Exercise
Write out the records below word for word, please.

Data records
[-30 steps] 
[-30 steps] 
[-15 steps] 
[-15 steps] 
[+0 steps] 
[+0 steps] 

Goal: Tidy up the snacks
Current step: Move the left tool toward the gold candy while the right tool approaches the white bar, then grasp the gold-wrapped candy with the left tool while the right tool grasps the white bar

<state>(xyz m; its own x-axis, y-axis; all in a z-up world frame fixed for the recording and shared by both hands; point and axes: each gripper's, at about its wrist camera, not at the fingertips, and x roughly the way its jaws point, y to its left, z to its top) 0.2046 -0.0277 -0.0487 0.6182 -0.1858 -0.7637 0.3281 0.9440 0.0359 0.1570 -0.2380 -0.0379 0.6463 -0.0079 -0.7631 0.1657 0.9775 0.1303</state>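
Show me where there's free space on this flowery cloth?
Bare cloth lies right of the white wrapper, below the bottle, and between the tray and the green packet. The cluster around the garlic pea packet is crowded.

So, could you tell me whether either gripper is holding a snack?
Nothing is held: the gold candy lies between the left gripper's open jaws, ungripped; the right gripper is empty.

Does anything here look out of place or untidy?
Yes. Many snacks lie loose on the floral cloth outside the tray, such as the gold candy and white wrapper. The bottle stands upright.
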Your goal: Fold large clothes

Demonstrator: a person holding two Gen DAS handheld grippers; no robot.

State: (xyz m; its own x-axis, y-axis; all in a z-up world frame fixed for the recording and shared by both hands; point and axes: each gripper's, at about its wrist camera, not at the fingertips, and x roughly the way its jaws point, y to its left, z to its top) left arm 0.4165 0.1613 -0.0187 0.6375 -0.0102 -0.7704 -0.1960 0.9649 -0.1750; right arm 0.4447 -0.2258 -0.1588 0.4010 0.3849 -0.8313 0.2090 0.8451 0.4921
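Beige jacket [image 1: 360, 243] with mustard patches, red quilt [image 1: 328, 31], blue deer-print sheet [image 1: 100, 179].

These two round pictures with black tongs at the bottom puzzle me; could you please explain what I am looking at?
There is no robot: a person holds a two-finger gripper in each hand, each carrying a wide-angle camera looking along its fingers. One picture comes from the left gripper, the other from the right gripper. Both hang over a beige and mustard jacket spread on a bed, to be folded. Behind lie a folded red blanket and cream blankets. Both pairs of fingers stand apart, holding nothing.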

Answer below
[-30 steps] 
[-30 steps] 
[-15 steps] 
[-15 steps] 
[+0 steps] 
[+0 steps] 

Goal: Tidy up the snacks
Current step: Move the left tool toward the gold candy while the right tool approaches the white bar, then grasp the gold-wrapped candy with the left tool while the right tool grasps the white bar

<state>(xyz m; its own x-axis, y-axis; all in a z-up world frame fixed for the recording and shared by both hands; point and axes: each gripper's, at about its wrist camera, not at the fingertips, and x roughly the way its jaws point, y to its left, z to its top) 0.2046 -0.0277 -0.0487 0.6182 -0.1858 -0.7637 0.3281 0.9440 0.0359 0.1570 -0.2380 -0.0379 0.6463 -0.0079 -0.7631 0.1657 0.9775 0.1303</state>
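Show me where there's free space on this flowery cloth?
Bare cloth lies right of the white wrapper, below the bottle, and between the tray and the green packet. The cluster around the garlic pea packet is crowded.

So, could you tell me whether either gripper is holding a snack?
Nothing is held: the gold candy lies between the left gripper's open jaws, ungripped; the right gripper is empty.

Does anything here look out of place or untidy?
Yes. Many snacks lie loose on the floral cloth outside the tray, such as the gold candy and white wrapper. The bottle stands upright.
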Your goal: Fold large clothes

Demonstrator: a person holding two Gen DAS handheld grippers; no robot.

State: (xyz m; its own x-axis, y-axis; all in a z-up world frame fixed for the recording and shared by both hands; point and axes: each gripper's, at about its wrist camera, not at the fingertips, and x roughly the way its jaws point, y to its left, z to its top) left arm 0.4165 0.1613 -0.0187 0.6375 -0.0102 -0.7704 -0.1960 0.9649 -0.1750; right arm 0.4447 -0.2258 -0.1588 0.4010 0.3849 -0.8313 0.2090 0.8451 0.4921
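Beige jacket [image 1: 360, 243] with mustard patches, red quilt [image 1: 328, 31], blue deer-print sheet [image 1: 100, 179].

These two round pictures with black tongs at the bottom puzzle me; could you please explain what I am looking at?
There is no robot: a person holds a two-finger gripper in each hand, each carrying a wide-angle camera looking along its fingers. One picture comes from the left gripper, the other from the right gripper. Both hang over a beige and mustard jacket spread on a bed, to be folded. Behind lie a folded red blanket and cream blankets. Both pairs of fingers stand apart, holding nothing.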

With this, the exercise is finished.